Abschaffung der 20-Uhr-Werbegrenze im öffentlich-rechtlichen Rundfunk
Darüber hinaus fordert die OWM eine Öffnung der 20-Uhr-Werbegrenze im öffentlich-rechtlichen Rundfunk. Diese Beschränkung führt dazu, dass die Werbung treibende Wirtschaft in Deutschland über 45% aller Zuschauer in der Prime time nicht erreichen kann, vor allem spezielle Zielgruppen im Umfeld qualitativ hochwertiger Programme. Die Ausweitung der Werbung bei ARD und ZDF nach 20.00 Uhr könnte darüber hinaus ein mögliches Korrektiv in einem stark von Konzentration geprägten Fernsehmarkt darstellen und Wettbewerb schaffen.

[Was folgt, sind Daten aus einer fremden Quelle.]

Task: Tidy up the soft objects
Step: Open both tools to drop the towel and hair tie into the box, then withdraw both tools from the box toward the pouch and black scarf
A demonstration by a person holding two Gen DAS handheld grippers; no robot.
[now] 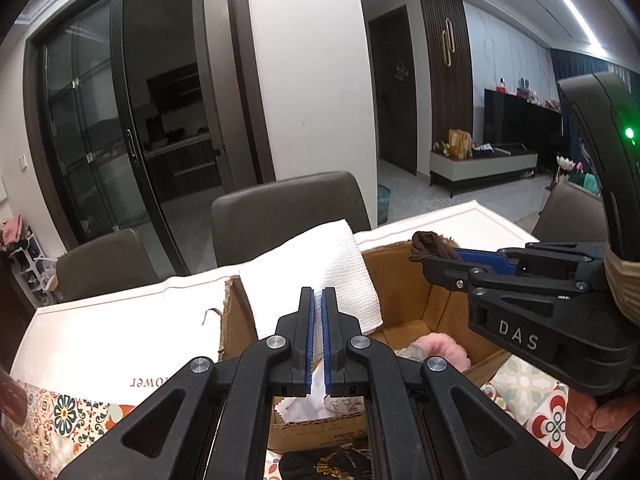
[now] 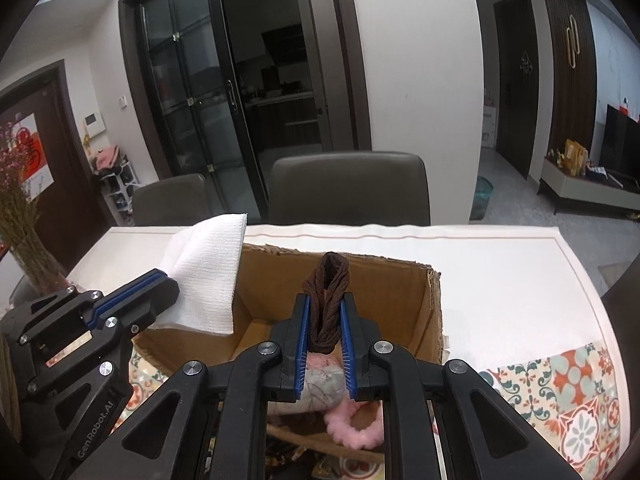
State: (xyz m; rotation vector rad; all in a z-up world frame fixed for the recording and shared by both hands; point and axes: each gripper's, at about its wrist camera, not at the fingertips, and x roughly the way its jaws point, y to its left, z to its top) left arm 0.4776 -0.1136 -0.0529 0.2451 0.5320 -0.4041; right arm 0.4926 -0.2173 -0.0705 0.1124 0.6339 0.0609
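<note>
I have both loads up over the cardboard box (image 2: 434, 312) on the desk (image 2: 520, 276). My right gripper (image 2: 325, 320) is closed on a brown knitted sock (image 2: 326, 304), long axis running along the fingers, hanging above the box's middle, so the drop is straight down. My left gripper (image 1: 317, 320) is pinched nearly shut on a white cloth (image 1: 320, 264) at the box's left wall. Only the right view shows the pink fluffy ring (image 2: 352, 428) already lying inside the box.
</note>
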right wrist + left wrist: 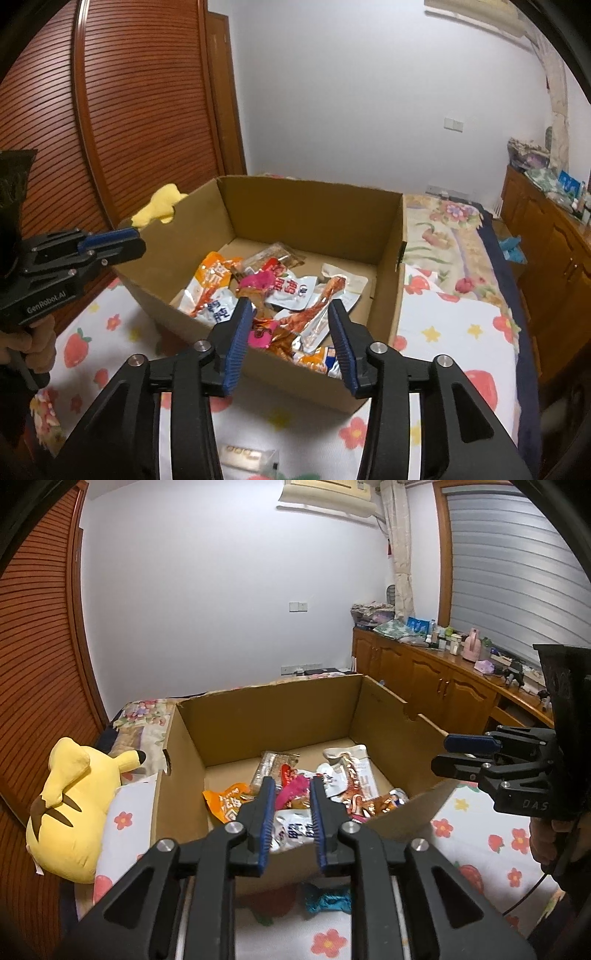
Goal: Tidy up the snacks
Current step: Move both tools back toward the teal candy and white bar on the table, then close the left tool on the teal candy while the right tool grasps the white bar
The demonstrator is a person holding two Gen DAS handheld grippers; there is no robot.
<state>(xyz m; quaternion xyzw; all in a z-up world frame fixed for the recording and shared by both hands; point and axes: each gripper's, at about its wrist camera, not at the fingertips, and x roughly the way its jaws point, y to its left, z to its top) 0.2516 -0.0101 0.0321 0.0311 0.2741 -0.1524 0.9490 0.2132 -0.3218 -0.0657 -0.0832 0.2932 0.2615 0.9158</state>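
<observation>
Two claws hover empty over my box (314, 206) of snacks (280, 291): left gripper (291, 786) narrow, right gripper (291, 314) wider. Risk: teal candy (327, 902) outside gets overlooked.

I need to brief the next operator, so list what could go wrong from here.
1. Both the left gripper and the right gripper hang empty over the cardboard box; lowering them could crush the snack packets.
2. The teal candy and a pale packet lie outside the box, partly hidden under the grippers, and may be missed.
</observation>
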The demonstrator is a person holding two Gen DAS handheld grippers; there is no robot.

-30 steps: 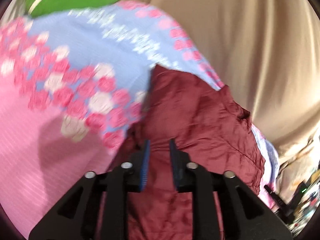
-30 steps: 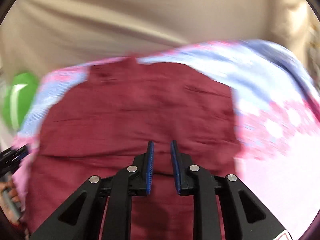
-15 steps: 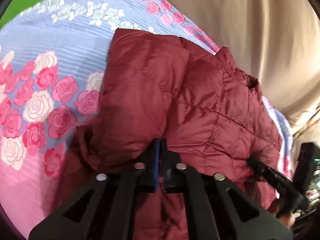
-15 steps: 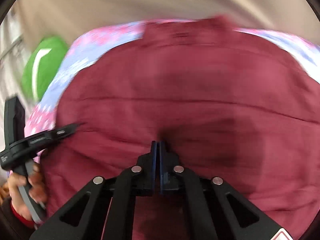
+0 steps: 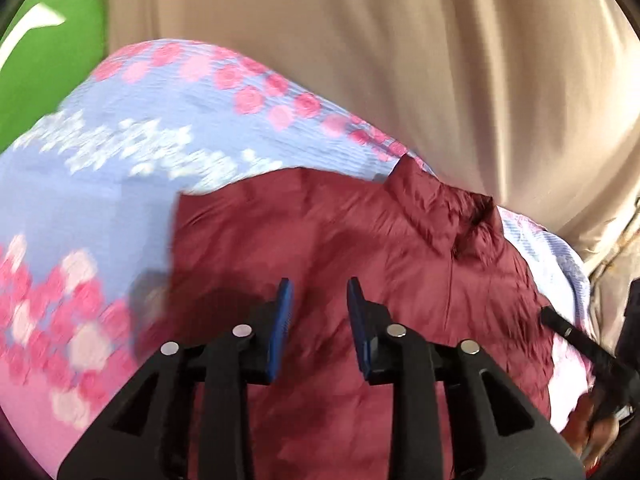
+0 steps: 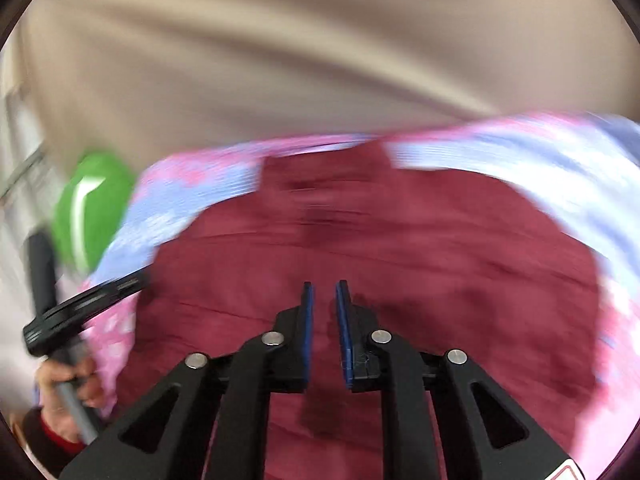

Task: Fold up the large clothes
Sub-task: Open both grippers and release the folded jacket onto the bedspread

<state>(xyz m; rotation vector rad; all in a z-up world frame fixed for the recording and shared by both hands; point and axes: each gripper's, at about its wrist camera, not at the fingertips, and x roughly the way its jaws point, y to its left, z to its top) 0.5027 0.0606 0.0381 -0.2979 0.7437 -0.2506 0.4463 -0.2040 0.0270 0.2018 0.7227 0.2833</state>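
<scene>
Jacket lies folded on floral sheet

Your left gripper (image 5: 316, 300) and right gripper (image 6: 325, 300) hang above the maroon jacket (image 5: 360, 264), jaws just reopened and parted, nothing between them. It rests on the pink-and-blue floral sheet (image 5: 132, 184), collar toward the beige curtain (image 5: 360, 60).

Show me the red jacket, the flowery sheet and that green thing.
maroon puffer jacket (image 5: 360, 248): left wrist view, quilted back panel.
floral bedsheet (image 5: 120, 184): left wrist view, blue band.
green object (image 6: 94, 208): right wrist view, its middle.
</scene>
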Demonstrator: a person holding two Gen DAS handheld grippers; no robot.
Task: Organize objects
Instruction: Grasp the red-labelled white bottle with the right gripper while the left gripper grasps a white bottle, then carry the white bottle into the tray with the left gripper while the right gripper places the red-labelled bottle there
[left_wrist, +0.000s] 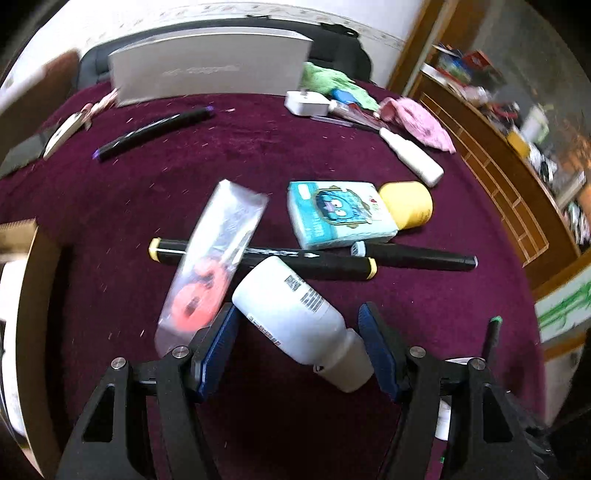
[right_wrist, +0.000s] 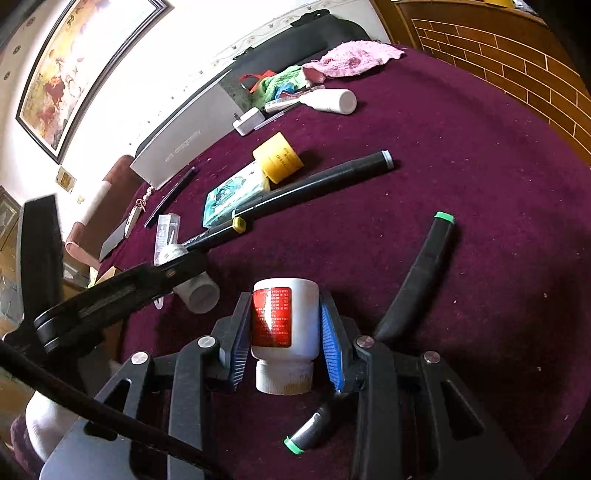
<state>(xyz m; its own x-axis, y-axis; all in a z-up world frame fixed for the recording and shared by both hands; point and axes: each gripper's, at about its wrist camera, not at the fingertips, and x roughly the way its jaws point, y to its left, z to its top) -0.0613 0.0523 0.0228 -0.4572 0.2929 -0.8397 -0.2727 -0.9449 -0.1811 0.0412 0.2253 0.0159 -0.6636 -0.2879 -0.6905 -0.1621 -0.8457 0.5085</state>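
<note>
Smooth white plastic bottle (right_wrist: 284, 332) with red label, pinched between ribbed blue right fingers (right_wrist: 334, 343); left fingers (left_wrist: 218, 347) spread.

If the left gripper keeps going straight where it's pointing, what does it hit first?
Probably the white bottle lying on its side: it is already between the open jaws of the left gripper. Just beyond it lies a black marker, though depth is hard to judge.

bright daylight | wall overexposed | motion blur | fisheye edges
</note>
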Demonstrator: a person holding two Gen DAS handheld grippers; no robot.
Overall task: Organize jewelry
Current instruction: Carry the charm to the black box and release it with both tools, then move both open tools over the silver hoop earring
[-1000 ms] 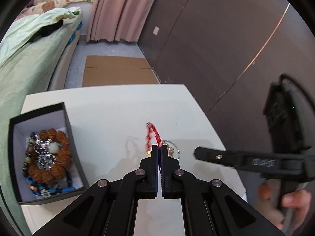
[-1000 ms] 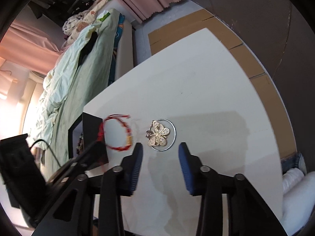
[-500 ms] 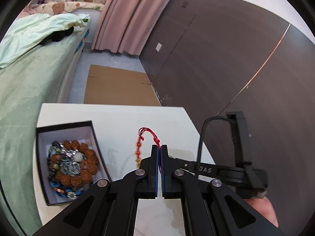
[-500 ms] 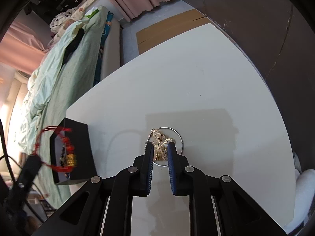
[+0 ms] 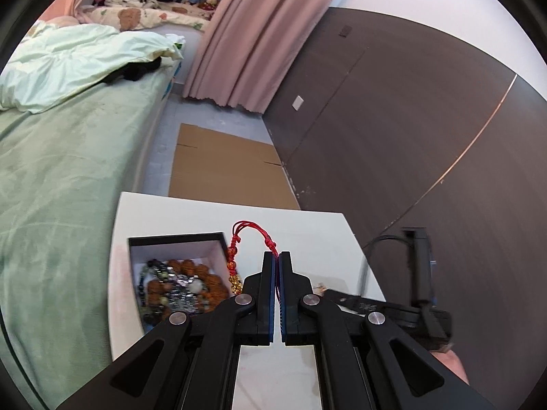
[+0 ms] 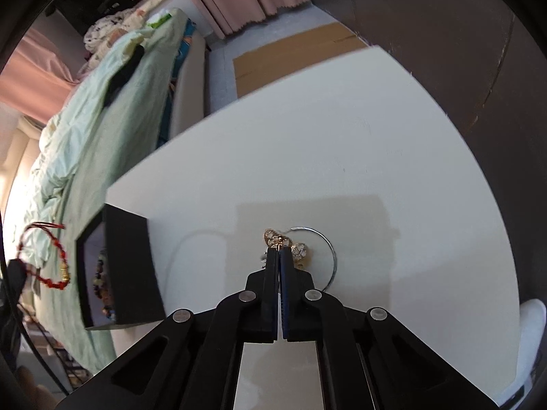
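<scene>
Above the white table [image 6: 376,143], the left gripper [image 5: 277,256] has its jaws pressed together on the cord of a red bracelet [image 5: 251,235], which hangs in the air with its beads and small gold charm just over the right wall of the black box [image 5: 177,239]. Inside the box several bead bracelets [image 5: 181,287] already lie in a heap, so this part of the job looks done. The red bracelet is not yet in; I judge it needs only to go a little to the left and be let go. The right gripper [image 6: 277,251] is closed on a gold butterfly piece [image 6: 283,244] with a thin silver ring [image 6: 330,253]; whether the piece is lifted or touches the table I cannot tell. It is well apart from the box and seems the last loose item on the table.
</scene>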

Wir haben hierzu das Wiesbadener Modell entwickelt, das eine monetäre Begrenzung der öffentlich-rechtlichen Werbung vorsieht, als auch weitere mögliche Optionen vorgeschlagen.
Voraussetzung hierfür ist allerdings, dass das öffentlich-rechtliche Programmprofil erhalten bleibt, denn nur so können die Werbungtreibenden die derzeit nicht erreichbaren Zielgruppen über ihre Produkte und Dienstleistungen informieren.